◆ **Task goal**: Which of the lines below contain the string "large"? Pull each one out of the data.

::: Provided data :::

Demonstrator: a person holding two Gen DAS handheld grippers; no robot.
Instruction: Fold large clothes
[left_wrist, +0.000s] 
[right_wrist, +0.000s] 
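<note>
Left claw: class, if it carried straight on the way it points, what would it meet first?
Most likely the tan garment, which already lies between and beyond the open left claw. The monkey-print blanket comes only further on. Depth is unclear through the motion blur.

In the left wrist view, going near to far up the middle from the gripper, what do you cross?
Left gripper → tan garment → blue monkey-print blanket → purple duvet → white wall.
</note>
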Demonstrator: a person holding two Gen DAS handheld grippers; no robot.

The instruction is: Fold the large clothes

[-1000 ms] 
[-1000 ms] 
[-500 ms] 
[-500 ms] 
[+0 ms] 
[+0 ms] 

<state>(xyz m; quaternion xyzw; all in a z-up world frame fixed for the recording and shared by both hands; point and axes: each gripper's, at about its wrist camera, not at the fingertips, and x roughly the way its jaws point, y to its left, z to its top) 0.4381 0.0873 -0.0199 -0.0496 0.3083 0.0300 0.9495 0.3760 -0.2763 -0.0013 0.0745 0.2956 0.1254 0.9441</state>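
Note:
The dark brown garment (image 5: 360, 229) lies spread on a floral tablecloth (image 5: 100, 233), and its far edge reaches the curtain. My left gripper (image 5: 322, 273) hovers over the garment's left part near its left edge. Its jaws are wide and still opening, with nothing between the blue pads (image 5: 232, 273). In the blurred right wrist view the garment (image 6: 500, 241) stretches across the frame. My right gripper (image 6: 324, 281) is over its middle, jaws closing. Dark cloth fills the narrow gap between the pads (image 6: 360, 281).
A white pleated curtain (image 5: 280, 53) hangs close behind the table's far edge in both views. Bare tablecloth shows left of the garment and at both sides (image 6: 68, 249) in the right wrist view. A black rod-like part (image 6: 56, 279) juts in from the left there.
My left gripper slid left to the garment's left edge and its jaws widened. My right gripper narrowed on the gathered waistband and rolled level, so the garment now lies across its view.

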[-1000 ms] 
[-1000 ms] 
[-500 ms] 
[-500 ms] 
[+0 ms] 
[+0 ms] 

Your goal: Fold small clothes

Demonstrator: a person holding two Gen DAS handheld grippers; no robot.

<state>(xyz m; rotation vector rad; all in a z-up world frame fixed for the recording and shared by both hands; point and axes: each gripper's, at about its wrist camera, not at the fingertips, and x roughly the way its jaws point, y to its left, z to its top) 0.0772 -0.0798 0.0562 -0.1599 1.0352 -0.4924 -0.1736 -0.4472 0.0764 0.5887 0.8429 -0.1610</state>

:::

◆ **Result below**:
Instruction: Fold large clothes
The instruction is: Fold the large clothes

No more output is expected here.